Eversource Energy said the U.S. Forest Service released its final record of decision (ROD) allowing Northern Pass Transmission to bury about 11 miles of transmission lines in areas along existing roads through the White Mountain National Forest.

The USFS will issue the necessary Special Use Authorization to allow the project to be buried within the WMNF, the company said.

As TransmissionHub reported, the U.S. Department of Energy on Nov. 16, 2017, said that it has issued an ROD and approved the Presidential permit for the proposed 192-mile Northern Pass Transmission project that is designed to deliver up to 1,090 MW of hydropower from Québec, Canada to Deerfield, N.H.

The company in its Jan. 8 statement said that with those approvals secured, the project is well positioned to begin construction in mid-2018, and to bring the hydroelectric power into the region by late 2020.

As noted in the USFS ROD, the project would include overhead and underground lines, along with the installation and operation of up to six new transition stations, one new converter station, and two upgraded substations.

The ROD said that the project would address three primary needs concerning New England’s electricity supply:

·      Diverse electricity supply. The ROD noted that ISO New England (ISO-NE) predicts that natural gas-fired generation’s proportion of the system capacity mix will grow to about 56.7 percent by 2024. Since New England does not have indigenous supplies of natural gas, it depends on natural gas importation. The ROD added that according to ISO-NE, during periods of extreme demand on the natural gas supply, ISO system operators could be forced to order controlled power outages if there were not enough supply to meet heating and electricity generation demand

·      Low-carbon electricity supply. The ROD noted that low-carbon hydropower can help achieve objectives and/or statutory requirements to reduce carbon emissions such as those presented in the New Hampshire Climate Action Plan, Regional Greenhouse Gas Initiative, and the New England Governors’ Regional Cooperation on Energy Infrastructure

·      Non-intermittent electricity supply. According to the ROD, ISO-NE – in its 2017 Regional Electricity Outlook – noted that federal and state efforts to cut carbon emissions are impacting “traditional resource types needed to meet the region’s electricity needs, balance intermittent renewable generation, and provide the grid-stability services that renewables don’t.” Currently, nuclear power provides about 30 percent of ISO-NE’s baseload generation, and as those sources retire, there will be a need in the near term for non-intermittent and reliable power in the region, the ROD said

The ROD approved the portion of “Alternatives 4c and 7 that traverses the WMNF, and would be buried within the roadway and shoulder areas along NH Routes 112 and 116.”

The project corridor along NH Routes 112 and 116 would be located in existing roadway corridors that are not existing transmission routes but do make use of previously impacted lands from highway construction and maintenance, the ROD added. All roads in the WMNF that are part of the ROD decision are under state or federal jurisdiction, the ROD said, noting that transportation uses of those road corridors are authorized through transportation easements granted by the USFS to the New Hampshire Department of Transportation and Federal Highway Administration.

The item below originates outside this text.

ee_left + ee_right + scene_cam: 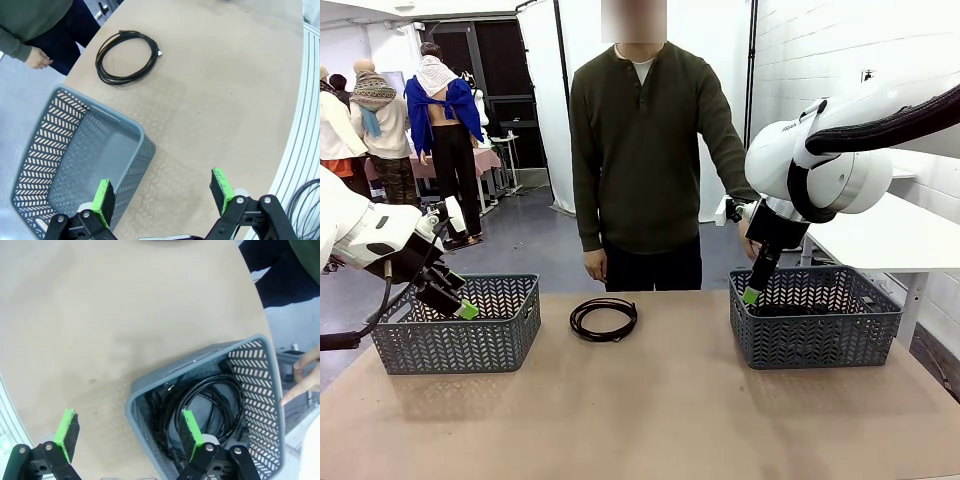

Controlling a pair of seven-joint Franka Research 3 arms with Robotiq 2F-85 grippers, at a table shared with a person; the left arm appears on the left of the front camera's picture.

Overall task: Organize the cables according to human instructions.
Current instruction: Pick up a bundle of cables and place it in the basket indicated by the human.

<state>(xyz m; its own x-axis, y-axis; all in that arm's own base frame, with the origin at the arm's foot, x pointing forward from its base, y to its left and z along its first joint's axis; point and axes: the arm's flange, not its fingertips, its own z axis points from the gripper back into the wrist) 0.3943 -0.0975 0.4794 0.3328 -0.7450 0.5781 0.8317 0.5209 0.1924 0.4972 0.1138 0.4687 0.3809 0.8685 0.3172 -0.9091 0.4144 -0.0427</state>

Northern Pass Transmission – and its engineers – have outlined the technology and capabilities that presently exist to bury the transmission infrastructure through the WMNF, the ROD said, adding that the technology is comprehensive, and that the company possesses the ability to effectively build, operate, and maintain the line underground. While there would be short-term impacts in certain areas, particularly from construction of the line, mitigation measures would minimize long-term effects, the ROD said.

Among other things, the ROD said that the project would “benefit the public by providing a low-carbon, non-intermittent, and diversified source of electricity for the people of New Hampshire and New England.”